* **TO DO**: A verbatim copy of the data below is the required output.

* **DATA SHOWN**:
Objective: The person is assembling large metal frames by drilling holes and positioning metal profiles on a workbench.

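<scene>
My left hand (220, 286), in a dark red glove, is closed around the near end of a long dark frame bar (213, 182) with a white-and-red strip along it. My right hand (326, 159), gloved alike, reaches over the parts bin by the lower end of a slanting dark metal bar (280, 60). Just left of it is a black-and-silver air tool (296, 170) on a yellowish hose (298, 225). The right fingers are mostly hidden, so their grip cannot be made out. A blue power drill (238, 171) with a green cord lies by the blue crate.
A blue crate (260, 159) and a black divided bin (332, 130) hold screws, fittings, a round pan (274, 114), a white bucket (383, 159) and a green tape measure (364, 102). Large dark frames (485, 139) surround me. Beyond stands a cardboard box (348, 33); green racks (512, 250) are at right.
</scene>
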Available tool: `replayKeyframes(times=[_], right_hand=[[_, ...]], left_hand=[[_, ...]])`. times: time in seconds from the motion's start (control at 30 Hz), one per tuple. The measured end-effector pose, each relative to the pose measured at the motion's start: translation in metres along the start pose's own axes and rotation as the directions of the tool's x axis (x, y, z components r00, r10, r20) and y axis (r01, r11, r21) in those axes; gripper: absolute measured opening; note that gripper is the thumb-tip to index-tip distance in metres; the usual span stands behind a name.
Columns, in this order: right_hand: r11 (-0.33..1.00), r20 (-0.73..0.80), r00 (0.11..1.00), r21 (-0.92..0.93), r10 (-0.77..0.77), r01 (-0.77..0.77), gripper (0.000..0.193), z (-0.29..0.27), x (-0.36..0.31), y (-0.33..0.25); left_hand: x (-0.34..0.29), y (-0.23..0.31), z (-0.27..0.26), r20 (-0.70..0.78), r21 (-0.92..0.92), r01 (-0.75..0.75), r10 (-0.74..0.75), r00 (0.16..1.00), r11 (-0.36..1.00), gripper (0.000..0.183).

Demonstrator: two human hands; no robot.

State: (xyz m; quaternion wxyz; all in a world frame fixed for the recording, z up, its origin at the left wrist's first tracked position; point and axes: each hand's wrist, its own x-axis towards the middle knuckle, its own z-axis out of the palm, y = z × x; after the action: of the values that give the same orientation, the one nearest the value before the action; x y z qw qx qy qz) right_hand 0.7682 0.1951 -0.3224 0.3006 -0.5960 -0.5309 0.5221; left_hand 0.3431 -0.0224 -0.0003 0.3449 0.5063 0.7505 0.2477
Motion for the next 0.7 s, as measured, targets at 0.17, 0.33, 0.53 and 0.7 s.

* **SOLUTION TO THE PROBLEM**:
Objective: The person is assembling large metal frames by drilling holes and positioning metal profiles on a workbench.

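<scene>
My left hand (220, 286), in a dark red glove, is closed around the near end of a long dark frame bar (213, 182) with a white-and-red strip along it. My right hand (326, 159), gloved alike, reaches over the parts bin by the lower end of a slanting dark metal bar (280, 60). Just left of it is a black-and-silver air tool (296, 170) on a yellowish hose (298, 225). The right fingers are mostly hidden, so their grip cannot be made out. A blue power drill (238, 171) with a green cord lies by the blue crate.
A blue crate (260, 159) and a black divided bin (332, 130) hold screws, fittings, a round pan (274, 114), a white bucket (383, 159) and a green tape measure (364, 102). Large dark frames (485, 139) surround me. Beyond stands a cardboard box (348, 33); green racks (512, 250) are at right.
</scene>
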Available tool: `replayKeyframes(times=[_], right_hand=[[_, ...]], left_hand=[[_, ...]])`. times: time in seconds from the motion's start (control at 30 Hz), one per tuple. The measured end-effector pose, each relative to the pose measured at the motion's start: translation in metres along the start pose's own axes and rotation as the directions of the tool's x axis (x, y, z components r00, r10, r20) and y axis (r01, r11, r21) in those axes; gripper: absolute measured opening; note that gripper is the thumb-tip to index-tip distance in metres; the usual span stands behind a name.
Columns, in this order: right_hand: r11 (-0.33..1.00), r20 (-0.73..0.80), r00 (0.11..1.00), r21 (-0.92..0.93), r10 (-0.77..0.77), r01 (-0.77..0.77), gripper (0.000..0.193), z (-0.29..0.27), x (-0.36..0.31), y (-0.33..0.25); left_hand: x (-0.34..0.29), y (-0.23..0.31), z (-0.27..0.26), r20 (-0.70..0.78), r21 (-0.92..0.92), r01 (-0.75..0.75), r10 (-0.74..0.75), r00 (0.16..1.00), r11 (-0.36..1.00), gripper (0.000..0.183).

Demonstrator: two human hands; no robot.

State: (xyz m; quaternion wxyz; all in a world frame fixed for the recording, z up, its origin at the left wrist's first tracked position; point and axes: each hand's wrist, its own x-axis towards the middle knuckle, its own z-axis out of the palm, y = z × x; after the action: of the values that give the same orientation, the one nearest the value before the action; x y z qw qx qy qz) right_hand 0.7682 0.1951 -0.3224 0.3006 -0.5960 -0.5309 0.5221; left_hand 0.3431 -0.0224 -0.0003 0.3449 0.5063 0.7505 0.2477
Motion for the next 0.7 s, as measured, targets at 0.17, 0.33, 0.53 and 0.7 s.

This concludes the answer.